- _Exercise aim_
How does the data below read from its first line through the line containing "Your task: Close"? Print those lines exactly.

- _Source data_
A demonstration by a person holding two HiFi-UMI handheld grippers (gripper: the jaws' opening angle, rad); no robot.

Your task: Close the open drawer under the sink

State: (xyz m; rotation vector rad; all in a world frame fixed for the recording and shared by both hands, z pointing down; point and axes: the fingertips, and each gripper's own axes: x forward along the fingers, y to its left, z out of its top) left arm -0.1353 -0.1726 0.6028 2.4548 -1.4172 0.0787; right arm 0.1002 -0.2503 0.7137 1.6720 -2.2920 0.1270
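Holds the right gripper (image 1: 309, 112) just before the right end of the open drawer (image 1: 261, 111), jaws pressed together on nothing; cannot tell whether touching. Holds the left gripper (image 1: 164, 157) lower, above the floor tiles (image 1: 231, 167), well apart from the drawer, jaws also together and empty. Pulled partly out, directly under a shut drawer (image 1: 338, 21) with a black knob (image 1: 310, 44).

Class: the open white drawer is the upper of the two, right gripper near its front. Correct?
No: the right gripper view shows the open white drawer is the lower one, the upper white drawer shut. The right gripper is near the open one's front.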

- _Solved problem_
A demonstration by a person holding two HiFi-UMI handheld grippers (gripper: the jaws' opening angle, rad); no robot.

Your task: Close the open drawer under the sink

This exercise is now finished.